Вскоре у меня закружилась голова, и я весь вспотел в своем плотном бархатном наряде. К тому же в переполненном зале стоял спертый воздух. Меня раздражали гудящие над моей головой голоса. Королева так и не появилась, и никто больше не обращал на меня внимания. Я мечтал уже покинуть это скучное пиршество и вернуться в Элтам. Что привлекательного находят в этих праздниках? И я решил больше не завидовать Артуру, который имел право посещать их.

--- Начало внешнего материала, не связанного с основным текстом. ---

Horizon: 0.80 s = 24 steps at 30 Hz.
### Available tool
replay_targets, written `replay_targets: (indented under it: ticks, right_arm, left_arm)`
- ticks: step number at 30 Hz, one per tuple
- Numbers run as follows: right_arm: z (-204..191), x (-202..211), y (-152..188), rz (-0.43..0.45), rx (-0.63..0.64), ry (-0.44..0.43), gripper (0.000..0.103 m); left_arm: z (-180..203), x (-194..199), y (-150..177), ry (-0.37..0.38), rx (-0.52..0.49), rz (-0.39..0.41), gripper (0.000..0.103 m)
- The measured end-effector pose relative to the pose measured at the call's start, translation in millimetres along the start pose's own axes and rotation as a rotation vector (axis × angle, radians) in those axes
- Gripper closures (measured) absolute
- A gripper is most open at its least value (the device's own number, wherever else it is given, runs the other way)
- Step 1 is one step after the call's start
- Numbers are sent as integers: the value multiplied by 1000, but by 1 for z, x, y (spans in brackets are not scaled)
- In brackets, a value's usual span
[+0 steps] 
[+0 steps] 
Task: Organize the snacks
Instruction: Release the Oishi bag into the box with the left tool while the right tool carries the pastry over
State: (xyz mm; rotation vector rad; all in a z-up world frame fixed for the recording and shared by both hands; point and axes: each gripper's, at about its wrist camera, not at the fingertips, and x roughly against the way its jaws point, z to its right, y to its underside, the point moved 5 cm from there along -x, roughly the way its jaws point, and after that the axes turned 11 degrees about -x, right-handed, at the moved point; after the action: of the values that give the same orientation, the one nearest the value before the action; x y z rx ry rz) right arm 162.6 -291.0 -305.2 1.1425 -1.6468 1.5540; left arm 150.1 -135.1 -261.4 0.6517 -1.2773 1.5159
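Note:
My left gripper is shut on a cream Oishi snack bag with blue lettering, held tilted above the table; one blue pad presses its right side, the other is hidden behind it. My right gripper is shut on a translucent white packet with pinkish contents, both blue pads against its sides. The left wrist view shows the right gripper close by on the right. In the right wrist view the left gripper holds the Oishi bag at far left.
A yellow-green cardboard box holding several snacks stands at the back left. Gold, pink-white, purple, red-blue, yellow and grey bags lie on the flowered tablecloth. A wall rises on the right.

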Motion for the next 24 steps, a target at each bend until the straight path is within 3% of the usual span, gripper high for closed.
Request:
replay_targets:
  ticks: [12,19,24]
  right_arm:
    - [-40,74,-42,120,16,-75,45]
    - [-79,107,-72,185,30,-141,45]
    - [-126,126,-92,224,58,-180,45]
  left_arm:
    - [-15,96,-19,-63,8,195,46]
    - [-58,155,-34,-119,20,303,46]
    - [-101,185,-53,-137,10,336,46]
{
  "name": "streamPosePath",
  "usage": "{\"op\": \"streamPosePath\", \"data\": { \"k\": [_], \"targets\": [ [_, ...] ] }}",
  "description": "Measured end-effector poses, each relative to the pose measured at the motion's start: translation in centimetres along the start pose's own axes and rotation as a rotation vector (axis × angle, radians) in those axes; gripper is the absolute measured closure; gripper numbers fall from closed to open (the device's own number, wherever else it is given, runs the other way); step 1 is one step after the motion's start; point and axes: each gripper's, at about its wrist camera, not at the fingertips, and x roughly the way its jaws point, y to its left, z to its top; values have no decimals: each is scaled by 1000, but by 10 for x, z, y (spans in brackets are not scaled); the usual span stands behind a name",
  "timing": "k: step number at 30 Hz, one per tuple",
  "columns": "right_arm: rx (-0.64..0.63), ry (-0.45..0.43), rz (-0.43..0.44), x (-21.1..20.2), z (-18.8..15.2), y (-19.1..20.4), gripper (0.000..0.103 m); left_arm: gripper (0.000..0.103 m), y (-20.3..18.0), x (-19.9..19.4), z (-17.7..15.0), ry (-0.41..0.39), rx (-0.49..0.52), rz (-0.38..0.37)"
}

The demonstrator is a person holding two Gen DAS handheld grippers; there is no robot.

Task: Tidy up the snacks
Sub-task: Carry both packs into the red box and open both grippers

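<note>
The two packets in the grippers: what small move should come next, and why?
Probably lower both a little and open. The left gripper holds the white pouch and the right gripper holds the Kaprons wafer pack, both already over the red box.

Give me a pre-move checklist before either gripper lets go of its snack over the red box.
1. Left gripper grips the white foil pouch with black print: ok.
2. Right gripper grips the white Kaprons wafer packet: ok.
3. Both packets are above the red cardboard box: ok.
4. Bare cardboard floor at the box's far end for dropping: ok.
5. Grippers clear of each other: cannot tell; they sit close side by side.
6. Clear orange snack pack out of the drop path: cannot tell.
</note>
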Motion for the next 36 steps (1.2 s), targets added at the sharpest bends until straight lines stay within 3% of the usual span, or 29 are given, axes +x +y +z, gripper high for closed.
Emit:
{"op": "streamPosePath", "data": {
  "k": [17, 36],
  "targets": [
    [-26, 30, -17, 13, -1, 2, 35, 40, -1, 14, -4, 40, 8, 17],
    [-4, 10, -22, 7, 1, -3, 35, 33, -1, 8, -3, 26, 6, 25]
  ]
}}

Я заметил, что король стоит в стороне, беседуя с одним из членов Тайного совета, архиепископом Мортоном, как мне показалось. Расхрабрившись от вина (обычно я неохотно обращался к отцу), я собрался попросить его позволения немедленно уехать в Элтам. Благодаря маленькому росту мне удалось незаметно приблизиться к нему, лавируя между стайками сплетничающих придворных и лордов, и встать за его спиной. Полускрытый складками гобелена, я дожидался, пока он закончит разговор. Никому нельзя прерывать короля, даже родному сыну.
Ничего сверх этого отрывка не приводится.